01. EL RELOJ DEL CONEJO BLANCO
Ilustrador: Javier Garcia (http://javigaar.blogspot.com)
Laia
bajaba corriendo las escaleras con un zapato puesto y el otro en la
mano mientras hacía equilibrios para intentar ponérsela sin mucho
éxito. Se había vuelto a quedar dormida y llegaba tarde al trabajo otra
vez. No entendía por qué siempre llegaba tarde a todas partes. Era como
si su cuerpo no pudiera seguir el ritmo de su vida. El café quemaba y
sólo dio un bocado a la tostada porque no tenía tiempo de acabársela.
Cogió el abrigo y cerró la puerta de casa con un golpe seco. El sol la
deslumbró y un coche casi se la come al cruzar la calle. La gente corría
a su alrededor como si hubiera un fuego o estuvieran a punto de
bombardear la ciudad. Sus rostros estaban serios y las facciones eran
ferozmente duras.
Laia
se reincorporó a la marabunta y siguió el flujo natural, rápido y sin
pausa. En el metro era difícil de respirar. Una multitud de gente
luchaba por entrar pero Laia no tuvo suerte y tuvo que esperar al
siguiente. Se sentía como el conejo de Alicia en el país de las maravillas. Miraba su reloj constantemente mientras las manillas rodaban y rodaban con una aparente velocidad.
Consiguió
entrar en el metro a empujones como si coger el metro implicara su
supervivencia. Una parada. La cara de Laia se preocupaba. Otra parada.
Laia miraba el reloj con impaciencia. Tercera parada. Su pie golpeaba
irritado el suelo. La siguiente era su parada. Laia volaba a través de
los pasillos. “Llego tarde, llego tarde, llego tarde”, repetía
la chica como un mantra. Las escaleras parecían interminables y su
respiración cada vez era más angustiante. Veía el edificio de oficinas
en la lejanía como si fuera un espejismo, como si nunca pudiera llegar,
como un sueño inalcanzable. Respiraba fuertemente. El aire le pesaba.

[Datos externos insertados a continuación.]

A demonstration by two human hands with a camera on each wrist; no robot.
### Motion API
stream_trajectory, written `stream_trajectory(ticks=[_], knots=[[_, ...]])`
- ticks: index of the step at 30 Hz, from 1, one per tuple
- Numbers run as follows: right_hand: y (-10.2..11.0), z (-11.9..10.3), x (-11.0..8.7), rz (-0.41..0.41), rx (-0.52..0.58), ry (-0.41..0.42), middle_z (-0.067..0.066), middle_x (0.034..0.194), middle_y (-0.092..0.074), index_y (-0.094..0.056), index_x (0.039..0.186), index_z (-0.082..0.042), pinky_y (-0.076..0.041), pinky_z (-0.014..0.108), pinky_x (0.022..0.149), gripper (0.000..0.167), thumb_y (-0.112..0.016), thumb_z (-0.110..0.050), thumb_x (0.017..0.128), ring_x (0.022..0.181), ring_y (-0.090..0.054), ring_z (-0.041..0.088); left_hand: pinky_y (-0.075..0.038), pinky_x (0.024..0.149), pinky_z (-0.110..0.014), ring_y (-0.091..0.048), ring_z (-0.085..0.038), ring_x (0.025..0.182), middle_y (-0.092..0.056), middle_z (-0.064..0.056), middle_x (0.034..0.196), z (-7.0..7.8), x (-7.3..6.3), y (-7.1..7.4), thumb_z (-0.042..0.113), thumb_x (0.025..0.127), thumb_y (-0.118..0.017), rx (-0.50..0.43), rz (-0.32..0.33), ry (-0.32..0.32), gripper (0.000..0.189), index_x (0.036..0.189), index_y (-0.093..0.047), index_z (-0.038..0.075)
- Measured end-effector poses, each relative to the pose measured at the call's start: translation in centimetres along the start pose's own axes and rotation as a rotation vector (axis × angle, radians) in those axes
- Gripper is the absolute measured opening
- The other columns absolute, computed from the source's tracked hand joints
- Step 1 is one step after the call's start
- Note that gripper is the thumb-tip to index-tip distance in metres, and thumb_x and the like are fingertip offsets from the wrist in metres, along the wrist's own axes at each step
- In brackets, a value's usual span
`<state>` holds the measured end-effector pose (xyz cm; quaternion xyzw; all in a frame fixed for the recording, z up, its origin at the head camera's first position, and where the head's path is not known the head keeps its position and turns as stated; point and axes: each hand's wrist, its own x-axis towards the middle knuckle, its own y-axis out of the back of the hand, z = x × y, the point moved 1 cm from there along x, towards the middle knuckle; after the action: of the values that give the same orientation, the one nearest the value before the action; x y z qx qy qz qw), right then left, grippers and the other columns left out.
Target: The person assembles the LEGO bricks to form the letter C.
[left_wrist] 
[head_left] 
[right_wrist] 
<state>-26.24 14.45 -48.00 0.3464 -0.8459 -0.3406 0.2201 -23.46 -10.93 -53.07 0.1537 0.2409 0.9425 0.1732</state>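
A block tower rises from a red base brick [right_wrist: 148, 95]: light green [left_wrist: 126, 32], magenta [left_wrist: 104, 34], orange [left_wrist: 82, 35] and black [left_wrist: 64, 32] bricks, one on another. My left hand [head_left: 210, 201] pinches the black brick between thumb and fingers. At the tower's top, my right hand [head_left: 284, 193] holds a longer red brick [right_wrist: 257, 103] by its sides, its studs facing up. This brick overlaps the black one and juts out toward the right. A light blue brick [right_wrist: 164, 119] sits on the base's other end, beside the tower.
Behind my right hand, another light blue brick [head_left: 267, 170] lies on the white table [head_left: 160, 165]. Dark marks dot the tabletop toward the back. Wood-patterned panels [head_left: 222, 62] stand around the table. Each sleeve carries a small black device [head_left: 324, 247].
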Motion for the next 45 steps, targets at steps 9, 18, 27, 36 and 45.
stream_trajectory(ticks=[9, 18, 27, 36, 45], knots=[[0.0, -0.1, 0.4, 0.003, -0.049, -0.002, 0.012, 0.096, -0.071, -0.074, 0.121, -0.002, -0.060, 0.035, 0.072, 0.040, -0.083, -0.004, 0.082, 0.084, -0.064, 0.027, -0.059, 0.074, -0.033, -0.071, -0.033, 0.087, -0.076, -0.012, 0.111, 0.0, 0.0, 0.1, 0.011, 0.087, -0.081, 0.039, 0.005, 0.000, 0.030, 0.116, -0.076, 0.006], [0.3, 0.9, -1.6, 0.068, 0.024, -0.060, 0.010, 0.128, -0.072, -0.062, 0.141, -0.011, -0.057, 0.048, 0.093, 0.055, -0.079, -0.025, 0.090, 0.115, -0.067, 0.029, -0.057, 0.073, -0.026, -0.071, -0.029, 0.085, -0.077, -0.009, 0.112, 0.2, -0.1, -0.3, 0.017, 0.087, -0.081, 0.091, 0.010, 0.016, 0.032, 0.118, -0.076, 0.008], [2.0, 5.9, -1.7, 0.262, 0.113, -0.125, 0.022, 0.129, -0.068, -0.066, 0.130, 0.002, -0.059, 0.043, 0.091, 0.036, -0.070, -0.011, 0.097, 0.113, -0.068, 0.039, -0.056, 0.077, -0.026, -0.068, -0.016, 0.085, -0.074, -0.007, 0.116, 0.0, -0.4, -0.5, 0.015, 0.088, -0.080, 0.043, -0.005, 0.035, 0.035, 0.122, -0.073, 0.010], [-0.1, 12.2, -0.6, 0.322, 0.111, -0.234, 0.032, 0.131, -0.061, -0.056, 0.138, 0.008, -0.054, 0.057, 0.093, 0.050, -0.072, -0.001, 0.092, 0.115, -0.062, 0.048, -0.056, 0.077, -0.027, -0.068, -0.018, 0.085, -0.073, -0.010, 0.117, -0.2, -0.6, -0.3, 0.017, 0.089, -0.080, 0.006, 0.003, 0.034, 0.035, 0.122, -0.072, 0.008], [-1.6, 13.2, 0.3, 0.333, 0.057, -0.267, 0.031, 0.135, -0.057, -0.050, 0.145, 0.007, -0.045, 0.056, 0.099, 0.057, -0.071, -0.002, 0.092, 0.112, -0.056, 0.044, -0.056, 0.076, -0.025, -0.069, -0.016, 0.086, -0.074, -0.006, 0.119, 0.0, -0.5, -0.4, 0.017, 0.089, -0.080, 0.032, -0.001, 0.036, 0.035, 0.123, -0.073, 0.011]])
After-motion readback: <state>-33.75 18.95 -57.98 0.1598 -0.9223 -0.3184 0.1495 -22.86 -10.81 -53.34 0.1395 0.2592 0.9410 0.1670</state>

Sudaba. Al llegar a la puerta principal, no se abría. Extrañada, Laia
golpeaba con fuerza la porta mientras gritaba para que la abrieran.
Nadie parecía oírla.
De
repente la gente desapareció y unas lágrimas de frustración le
resbalaban por las mejillas. No lo entendía. ¿Qué estaba pasando?
Gritaba salvajemente. Poco a poco todo se volvió invisible y el cuerpo
deshecho por los nervios de Laia suplicaba de rodillas en el suelo para
que alguien le explicara qué estaba pasando. Había perdido la cabeza.
No lo entendía. Temblaba. Chillaba. Lloraba. El ruido insistente de la
sociedad se había convertido en un silencio sepulcral. Miedo.
Inseguridad. Soledad. Pánico.
El
despertador la salvó de su pesadilla. Laia abrió los ojos. La cama
estaba toda sudada. El cuerpo todavía le temblaba asustado. Bajó las
escaleras lentamente con los pies descalzos saboreando cada escalón,
digiriendo la frialdad del suelo para sentirse viva. Abrió el balcón y
todavía en pijama y sin zapatos salió al jardín. Hacía un sol
espléndido, de aquellos soles de primavera que te llenan de energía y
vida. Era domingo y el ambiente desbordaba paz y tranquilidad. Laia
respiró profundamente. Las flores escarchadas. El césped húmedo. La
brisa marina. El viento transportaba la música del mar constante de las
olas. Laia puso su mano sobre su pecho. El corazón le latía suave
siguiendo el movimiento hipnótico de las olas, el ritmo interno de la
tierra y se sintió conectada al universo.